| Description of the task |
Omit the pictures and output exactly the lines from the start of the entries through the line containing "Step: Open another".

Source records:
□ □ □ □ □

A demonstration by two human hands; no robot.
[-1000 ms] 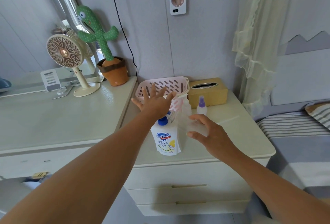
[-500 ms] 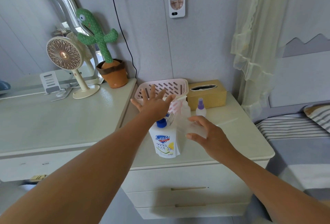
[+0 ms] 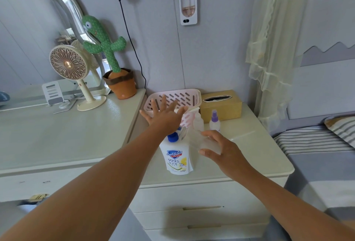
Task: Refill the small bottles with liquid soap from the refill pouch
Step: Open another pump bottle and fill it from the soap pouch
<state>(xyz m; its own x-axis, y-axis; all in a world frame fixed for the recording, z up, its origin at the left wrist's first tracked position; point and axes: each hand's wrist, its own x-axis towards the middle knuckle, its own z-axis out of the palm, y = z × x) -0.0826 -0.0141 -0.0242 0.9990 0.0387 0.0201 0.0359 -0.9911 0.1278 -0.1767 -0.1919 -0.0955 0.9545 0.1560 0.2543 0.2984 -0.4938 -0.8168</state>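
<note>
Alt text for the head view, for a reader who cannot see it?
Two bare hands, left hand and right hand, reach with fingers spread over a white soap refill pouch standing on a cream nightstand. Behind it are small bottles, a pink basket and a tissue box.

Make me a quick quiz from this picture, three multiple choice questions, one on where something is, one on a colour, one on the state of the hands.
1. Where is the tissue box?
A. right of the pink basket
B. beside the fan
C. on the bed

2. What colour is the refill pouch cap?
A. red
B. blue
C. green

3. How is the left hand?
A. fist around the pouch
B. pinching a bottle
C. open, fingers spread, holding nothing

Answers:
1 A, the box sits against the wall, just right of the basket.
2 B, the cap at the pouch's top is blue.
3 C, its fingers fan out above the pouch; the right hand is open too, curved near a clear container.
</note>
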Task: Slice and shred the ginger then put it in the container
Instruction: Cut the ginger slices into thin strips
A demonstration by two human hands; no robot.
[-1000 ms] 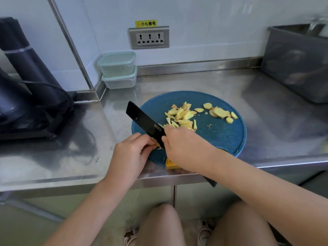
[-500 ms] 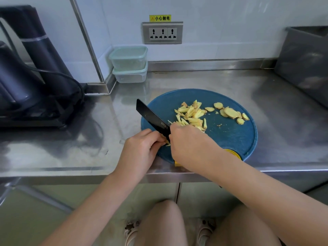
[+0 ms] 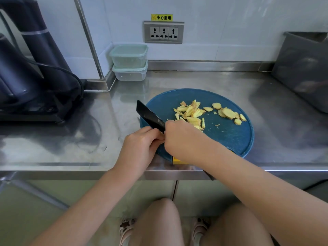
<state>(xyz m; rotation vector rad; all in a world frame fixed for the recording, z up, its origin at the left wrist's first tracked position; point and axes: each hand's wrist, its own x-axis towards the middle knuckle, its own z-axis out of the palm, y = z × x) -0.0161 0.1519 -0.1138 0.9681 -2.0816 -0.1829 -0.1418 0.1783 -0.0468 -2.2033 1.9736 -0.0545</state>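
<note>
A flat, matte black knife blade (image 3: 150, 117) slants over the near-left edge of the round blue board (image 3: 230, 139). The right hand (image 3: 179, 138) closes its grip round the hidden handle. The left hand (image 3: 141, 147) curls its grip onto a ginger piece (image 3: 162, 133), barely visible beside the blade. Pale shreds (image 3: 190, 113) and oval slices (image 3: 228, 113) lie mid-board on the shiny steel bench (image 3: 71, 139).

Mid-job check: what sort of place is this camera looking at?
Most likely a commercial or canteen kitchen: a stainless steel counter, a tiled wall with a socket panel under a yellow warning sign, and ginger being cut with a knife on a round blue board.
</note>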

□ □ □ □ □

| Response to this task |
A demonstration by two human hands; no robot.
[-1000 ms] 
[-500 ms] 
[+0 ms] 
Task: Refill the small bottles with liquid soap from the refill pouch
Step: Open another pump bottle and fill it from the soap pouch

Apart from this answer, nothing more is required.